富山城の時鐘

6月10日の「時の記念日」の正午には、神通川原で「ドン」の打上げ花火が上がります。これはもともと時を知らせる「時鐘」が富山城で撞かれていた名残といえます。

最初の時鐘は、寛文11(1671)年4月21日安養坊山で専用のものが鋳造されたという「吉川随筆」の記録があります。安養坊山は現在の呉羽山展望台付近をさします。

この時鐘は、12年後破損し、天和3(1683)年寒江自徳寺から鐘を借り出して来て代用しました。2代目の鐘は、それから3年後、藩主正甫公が金沢の名工釜屋彦九郎(宮崎義一、後の宮崎寒雉)を呼び、安養坊山で鋳造しました。この鋳造にあたり正甫公は、金銀を溶かし込んだり、完成した鐘と借出していた自徳寺の鐘と交互に撞いたりして、たいへんな力の入れようでした。

しかし正甫公はわずか5年でこの時鐘を改鋳します。元禄4(1691)年、3代目の時鐘が完成した夜、正甫公は曹洞宗から法華宗に改宗し、この記念行事として時鐘を新調しました。この頃正甫公は厄年に当たり、厄災から逃れたいという目的があったと思われます。

4代目の時鐘は天保6(1835)年に鋳造されました。この鐘は、明治6(1872)年の時鐘台取壊しに伴い西町辻に移転し、明治16年再び城内に戻って石垣の上に設置されました。しかし明治32年の大火で時鐘台は焼け落ち、時鐘も粉砕してしまいました。当時この壊れた時鐘は、正甫公が鋳造した金銀の入った時鐘(実際はそれから2回改鋳された4代目のもの)という風評が流れ、破片は略奪され無くなったという新聞記事があります。

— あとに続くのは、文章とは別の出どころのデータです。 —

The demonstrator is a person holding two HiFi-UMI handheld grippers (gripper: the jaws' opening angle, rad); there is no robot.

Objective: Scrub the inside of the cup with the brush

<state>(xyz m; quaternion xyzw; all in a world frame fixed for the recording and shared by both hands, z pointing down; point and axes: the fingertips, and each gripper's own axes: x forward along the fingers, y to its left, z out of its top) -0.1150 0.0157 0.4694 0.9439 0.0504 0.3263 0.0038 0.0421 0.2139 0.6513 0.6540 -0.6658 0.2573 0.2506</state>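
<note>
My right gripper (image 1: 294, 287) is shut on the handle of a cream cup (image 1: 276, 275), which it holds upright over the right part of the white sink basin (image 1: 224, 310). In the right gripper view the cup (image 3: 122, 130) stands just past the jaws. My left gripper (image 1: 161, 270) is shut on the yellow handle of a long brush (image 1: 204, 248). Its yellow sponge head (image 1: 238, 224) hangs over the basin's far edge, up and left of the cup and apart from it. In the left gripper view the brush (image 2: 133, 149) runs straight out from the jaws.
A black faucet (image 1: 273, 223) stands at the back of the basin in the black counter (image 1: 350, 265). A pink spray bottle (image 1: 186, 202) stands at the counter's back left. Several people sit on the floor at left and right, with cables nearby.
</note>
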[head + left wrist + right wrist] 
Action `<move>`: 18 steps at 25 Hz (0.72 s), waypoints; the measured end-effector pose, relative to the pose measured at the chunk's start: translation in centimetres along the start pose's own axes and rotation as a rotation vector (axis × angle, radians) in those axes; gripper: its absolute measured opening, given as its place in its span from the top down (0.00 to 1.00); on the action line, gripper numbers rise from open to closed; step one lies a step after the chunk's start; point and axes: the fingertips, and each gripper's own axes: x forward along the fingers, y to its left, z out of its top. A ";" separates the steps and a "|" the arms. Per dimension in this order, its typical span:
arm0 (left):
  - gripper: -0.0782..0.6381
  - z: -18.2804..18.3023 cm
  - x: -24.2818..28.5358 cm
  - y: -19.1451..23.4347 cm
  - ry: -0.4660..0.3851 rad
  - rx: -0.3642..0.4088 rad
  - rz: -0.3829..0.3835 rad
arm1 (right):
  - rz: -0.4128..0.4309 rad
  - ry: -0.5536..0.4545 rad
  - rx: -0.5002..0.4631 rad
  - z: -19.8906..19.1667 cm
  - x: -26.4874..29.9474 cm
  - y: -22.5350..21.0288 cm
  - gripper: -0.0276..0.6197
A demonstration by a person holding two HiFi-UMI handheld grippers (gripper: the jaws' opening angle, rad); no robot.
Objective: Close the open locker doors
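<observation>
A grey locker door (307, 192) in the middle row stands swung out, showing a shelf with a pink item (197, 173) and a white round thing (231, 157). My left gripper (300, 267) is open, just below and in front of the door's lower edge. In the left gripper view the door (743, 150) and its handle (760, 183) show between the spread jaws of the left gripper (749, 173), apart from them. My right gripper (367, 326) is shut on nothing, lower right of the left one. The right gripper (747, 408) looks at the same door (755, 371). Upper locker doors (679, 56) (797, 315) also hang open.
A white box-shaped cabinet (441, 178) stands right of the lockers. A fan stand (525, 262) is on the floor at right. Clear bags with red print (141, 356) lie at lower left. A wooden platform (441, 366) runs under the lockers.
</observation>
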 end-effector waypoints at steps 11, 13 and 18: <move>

明治32年まで石垣の上に存在していた写真が4枚現存します。それに写っている石垣の高さを基準にすると、4代目の時鐘の大きさは、直径90cm以上、高さ135cm以上に復元されます。

藩主祈願所であった富山市於保多町の於保多神社には、富山城の時鐘と伝える鐘が正甫公顕彰碑として奉納されています。しかしその鐘は、写真から復元した大きさよりはるかに小さく、鐘の各部分の文様は、宮崎義一や富山鋳物師が使用しない型式です。このことから於保多神社の鐘はどこかから取り寄せられたモニュメントだったことがわかります。